_WHAT YOU ARE ASKED TO DO_:
For the listing below, print exactly the lines from the line with "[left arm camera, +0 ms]" to the line with "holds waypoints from", both included, and nothing beyond them.

(STUDY MATERIAL)

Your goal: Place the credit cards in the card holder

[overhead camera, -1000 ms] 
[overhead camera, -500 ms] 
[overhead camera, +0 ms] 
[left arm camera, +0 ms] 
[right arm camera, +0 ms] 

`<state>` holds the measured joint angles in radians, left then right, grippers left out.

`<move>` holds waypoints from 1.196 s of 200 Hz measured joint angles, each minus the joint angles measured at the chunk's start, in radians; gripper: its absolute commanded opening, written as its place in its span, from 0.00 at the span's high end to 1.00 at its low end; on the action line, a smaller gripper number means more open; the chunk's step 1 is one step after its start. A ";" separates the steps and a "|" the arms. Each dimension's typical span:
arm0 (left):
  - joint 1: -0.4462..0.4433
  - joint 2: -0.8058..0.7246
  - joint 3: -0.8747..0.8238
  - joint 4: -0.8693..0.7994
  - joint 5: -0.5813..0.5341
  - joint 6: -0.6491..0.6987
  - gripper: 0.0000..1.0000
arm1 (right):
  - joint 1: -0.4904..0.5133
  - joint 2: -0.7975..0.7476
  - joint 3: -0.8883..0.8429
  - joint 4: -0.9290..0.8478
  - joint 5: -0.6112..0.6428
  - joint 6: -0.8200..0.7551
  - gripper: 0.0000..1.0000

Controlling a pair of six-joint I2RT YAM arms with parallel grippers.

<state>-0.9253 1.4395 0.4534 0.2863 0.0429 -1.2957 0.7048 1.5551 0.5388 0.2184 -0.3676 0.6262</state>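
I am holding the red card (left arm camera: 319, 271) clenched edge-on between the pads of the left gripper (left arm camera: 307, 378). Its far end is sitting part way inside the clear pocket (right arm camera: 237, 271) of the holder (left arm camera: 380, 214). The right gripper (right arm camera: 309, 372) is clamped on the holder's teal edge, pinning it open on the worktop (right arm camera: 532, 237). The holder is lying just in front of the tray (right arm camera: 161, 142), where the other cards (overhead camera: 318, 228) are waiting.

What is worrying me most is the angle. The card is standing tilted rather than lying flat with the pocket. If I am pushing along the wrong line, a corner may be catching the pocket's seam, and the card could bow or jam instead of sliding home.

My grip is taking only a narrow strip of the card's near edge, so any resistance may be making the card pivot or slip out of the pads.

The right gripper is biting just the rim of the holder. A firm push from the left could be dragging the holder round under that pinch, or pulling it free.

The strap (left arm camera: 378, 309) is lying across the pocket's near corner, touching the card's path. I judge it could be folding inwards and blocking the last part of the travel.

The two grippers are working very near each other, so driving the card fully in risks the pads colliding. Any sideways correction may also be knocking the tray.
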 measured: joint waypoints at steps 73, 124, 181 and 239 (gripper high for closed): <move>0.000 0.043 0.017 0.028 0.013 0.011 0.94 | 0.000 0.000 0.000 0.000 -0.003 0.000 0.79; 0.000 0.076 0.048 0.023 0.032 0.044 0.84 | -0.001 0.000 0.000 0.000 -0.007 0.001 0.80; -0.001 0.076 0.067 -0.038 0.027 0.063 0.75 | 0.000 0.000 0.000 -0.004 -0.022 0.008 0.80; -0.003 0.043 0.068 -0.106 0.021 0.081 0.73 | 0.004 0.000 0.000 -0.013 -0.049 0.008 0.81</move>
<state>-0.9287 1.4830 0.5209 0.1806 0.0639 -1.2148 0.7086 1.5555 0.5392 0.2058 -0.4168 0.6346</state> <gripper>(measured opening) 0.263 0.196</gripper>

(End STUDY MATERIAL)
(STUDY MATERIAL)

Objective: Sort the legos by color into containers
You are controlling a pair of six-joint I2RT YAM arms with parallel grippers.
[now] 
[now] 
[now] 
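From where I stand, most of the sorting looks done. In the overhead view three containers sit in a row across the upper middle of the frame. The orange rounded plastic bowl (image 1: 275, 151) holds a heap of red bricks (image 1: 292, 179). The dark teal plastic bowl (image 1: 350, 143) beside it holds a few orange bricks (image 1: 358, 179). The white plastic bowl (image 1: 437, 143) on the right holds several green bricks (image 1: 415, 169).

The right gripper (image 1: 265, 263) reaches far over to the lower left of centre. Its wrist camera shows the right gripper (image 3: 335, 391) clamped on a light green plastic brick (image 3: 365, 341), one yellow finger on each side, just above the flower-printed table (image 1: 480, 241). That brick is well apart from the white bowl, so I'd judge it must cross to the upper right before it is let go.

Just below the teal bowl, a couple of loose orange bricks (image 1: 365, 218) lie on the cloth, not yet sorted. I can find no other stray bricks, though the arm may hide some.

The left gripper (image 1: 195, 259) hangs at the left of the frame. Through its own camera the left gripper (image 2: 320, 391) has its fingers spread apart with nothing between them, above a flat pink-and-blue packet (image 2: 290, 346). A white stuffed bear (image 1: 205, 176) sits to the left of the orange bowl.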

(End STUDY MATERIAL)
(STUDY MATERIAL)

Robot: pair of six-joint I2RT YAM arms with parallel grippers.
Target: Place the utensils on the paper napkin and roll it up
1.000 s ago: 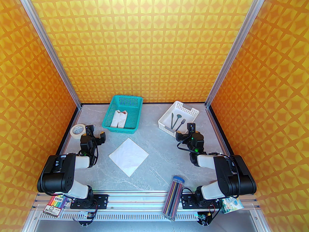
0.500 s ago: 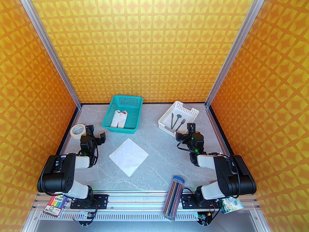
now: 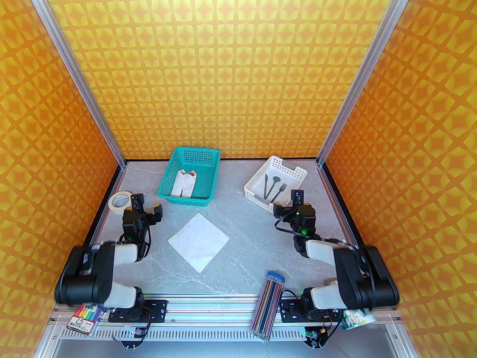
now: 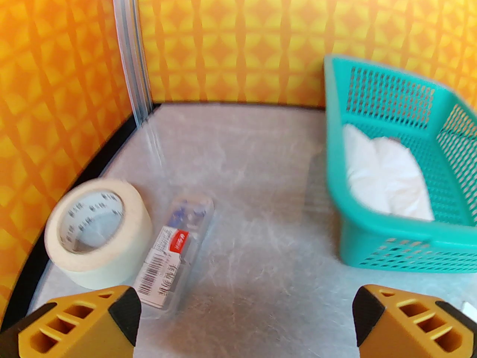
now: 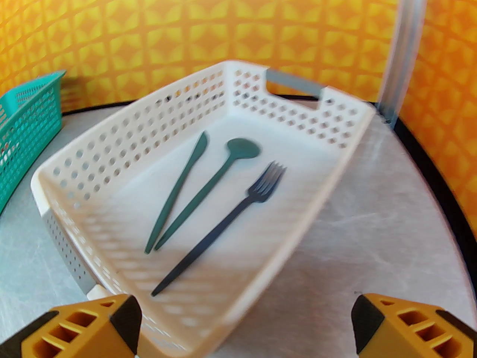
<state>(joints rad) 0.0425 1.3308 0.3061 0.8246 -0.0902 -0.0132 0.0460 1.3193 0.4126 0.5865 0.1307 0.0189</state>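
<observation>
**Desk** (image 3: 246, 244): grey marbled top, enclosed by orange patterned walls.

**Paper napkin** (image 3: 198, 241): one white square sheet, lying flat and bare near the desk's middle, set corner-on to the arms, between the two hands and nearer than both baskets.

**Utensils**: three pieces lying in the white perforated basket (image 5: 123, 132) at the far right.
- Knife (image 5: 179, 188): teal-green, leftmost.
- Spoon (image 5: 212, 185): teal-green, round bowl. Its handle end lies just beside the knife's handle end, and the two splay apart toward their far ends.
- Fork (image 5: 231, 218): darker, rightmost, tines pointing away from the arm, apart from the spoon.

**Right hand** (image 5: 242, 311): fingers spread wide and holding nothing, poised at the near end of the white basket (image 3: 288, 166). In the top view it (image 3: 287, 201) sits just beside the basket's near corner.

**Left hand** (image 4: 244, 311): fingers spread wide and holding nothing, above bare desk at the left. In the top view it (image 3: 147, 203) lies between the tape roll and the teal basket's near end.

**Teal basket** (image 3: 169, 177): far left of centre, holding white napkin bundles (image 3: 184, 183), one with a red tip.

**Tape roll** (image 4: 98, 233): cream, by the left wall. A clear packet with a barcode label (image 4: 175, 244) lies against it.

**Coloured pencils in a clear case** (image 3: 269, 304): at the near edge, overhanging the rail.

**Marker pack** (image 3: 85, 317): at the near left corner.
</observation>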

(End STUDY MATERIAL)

_REPLY_:
[left arm camera, +0 ms] 
[right arm camera, +0 ms] 

`<state>` holds the measured joint angles in radians, left then right, grippers left out.

`<move>` holds waypoints from 1.196 s of 200 Hz measured joint angles, each minus the joint angles measured at the chunk's start, in radians; gripper: its absolute commanded opening, written as its place in its span, from 0.00 at the span's high end to 1.00 at its low end; on the action line, a smaller gripper number means more open; the chunk's step 1 is one step after its start. A ";" separates the steps and a "|" the arms. Each dimension's typical span:

That's the full output for the exercise.